If a compiler intrinsic can achieve the same effect, such as `__builtin_clz()`, then that should be used instead.
> The compiler is *always* smarter than you; only in the rare case where it is not, assembly should be used instead.
### Formatting
Inline assembly statements must conform to the following formatting requirements, which are chosen to closely resemble how Google's clang-format rules format function calls.
- Neither the `asm` or `__asm__` keyword is specified in C; the former must be used, and should be `#define`d into existence if not supported by the compiler.
C++ specifies `asm` to be part of the grammar, and should be used exclusively.

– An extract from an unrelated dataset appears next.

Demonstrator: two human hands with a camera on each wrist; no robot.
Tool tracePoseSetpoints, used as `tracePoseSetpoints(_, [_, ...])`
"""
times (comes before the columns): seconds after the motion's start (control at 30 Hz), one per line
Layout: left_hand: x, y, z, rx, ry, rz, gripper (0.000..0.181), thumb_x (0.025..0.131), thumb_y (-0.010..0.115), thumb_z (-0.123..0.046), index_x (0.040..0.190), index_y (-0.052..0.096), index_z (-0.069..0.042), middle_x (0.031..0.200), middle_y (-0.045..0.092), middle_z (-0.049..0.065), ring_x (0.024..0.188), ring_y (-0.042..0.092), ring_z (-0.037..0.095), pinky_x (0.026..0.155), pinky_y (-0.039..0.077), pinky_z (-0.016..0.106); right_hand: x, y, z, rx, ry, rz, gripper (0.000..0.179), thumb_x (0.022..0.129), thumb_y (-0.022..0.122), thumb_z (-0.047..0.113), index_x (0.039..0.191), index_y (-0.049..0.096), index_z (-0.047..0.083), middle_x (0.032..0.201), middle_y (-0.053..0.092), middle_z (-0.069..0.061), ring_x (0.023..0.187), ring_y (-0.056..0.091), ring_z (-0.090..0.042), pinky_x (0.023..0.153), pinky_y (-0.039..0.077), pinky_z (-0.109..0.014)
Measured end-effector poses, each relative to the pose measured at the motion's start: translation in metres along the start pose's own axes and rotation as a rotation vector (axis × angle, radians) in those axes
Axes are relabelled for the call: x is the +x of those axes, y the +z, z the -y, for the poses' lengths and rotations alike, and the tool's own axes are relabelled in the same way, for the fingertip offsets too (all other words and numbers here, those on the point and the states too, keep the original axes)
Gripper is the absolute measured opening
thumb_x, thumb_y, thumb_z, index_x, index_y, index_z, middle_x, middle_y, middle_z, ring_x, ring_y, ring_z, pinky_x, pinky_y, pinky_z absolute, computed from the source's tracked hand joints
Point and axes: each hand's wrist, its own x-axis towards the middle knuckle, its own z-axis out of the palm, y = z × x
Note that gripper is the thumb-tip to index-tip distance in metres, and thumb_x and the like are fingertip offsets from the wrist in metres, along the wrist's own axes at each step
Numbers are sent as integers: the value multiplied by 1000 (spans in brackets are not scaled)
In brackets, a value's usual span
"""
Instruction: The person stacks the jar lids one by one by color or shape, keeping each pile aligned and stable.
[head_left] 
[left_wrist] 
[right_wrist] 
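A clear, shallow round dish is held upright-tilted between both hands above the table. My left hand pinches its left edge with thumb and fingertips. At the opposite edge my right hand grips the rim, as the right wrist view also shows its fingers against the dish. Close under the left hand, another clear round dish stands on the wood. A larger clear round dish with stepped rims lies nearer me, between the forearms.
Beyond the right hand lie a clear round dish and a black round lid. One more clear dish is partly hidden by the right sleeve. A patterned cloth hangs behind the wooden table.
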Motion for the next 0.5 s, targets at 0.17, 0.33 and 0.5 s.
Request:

- There should not be a space after the `asm` qualfiers and the opening parentheses:
```c
asm(...);
asm volatile(...);
```
- Single-instruction `asm` statements should be written on one line, if possible:
```c
asm volatile("wfi");
```
- Multiple-instruction `asm` statements should be written with one instruction per line, formatted as follows:
```c
asm volatile(
"my_label:"
" la sp, _stack_start;"
" tail _crt0;"
::: "memory");
```
- The colons separating register constraints should be surrounded with spaces, unless there are no constraints between them, in which case they should be adjacent.
```c
asm("..." : "=a0"(foo) :: "memory");
```
### Non-returning `asm`
***Functions with non-returning `asm` must be marked as `noreturn`.***
C and C++ compilers are, in general, not supposed to introspect `asm` blocks, and as such cannot determine that they never return.
Functions marked as never returning should end in `__builtin_unreachable()`, which the compiler will usually turn into an `unimp`.